Instructions to follow. Repeat only the stretch of lines below that runs from the line with "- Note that" through the line with "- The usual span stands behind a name", unaltered.

Raw data.

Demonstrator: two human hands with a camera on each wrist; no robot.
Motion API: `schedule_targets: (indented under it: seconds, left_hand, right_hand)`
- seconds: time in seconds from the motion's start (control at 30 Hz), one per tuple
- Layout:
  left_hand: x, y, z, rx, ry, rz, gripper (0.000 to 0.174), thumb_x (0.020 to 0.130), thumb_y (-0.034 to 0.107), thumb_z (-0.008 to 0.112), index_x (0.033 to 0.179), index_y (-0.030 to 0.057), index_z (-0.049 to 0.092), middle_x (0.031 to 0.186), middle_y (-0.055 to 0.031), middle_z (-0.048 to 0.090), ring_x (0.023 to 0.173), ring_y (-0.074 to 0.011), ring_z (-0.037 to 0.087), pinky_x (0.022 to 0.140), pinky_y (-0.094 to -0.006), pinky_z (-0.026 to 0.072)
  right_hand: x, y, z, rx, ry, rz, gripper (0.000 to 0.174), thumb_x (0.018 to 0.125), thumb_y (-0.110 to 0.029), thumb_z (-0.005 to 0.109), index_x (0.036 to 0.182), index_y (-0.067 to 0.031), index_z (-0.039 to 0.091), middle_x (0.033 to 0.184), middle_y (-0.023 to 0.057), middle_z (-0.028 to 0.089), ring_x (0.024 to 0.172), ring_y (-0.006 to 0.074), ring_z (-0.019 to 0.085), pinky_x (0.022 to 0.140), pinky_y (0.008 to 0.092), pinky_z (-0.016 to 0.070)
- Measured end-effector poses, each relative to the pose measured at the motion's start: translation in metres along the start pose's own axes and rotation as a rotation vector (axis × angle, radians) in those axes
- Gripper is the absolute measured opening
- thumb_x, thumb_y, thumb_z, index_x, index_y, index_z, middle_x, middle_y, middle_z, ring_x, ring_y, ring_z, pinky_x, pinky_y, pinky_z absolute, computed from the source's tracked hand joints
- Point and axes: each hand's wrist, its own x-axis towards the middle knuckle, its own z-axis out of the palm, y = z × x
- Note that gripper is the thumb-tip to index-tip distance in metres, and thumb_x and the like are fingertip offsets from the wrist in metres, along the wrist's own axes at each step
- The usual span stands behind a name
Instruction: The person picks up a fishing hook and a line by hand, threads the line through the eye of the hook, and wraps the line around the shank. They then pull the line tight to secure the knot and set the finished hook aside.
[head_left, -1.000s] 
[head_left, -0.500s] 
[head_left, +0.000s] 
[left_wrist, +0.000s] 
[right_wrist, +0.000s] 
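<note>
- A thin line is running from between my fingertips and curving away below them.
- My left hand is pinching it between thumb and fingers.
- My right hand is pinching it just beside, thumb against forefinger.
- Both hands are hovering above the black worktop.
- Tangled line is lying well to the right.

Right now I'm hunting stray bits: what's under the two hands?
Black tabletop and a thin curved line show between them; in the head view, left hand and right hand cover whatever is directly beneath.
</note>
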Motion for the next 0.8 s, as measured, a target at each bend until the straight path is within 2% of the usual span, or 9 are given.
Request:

Exercise response.
- Note that gripper is the thumb-tip to index-tip distance in metres, and thumb_x and the like are fingertip offsets from the wrist in metres, along the wrist's own axes at each step
- The usual span stands behind a name

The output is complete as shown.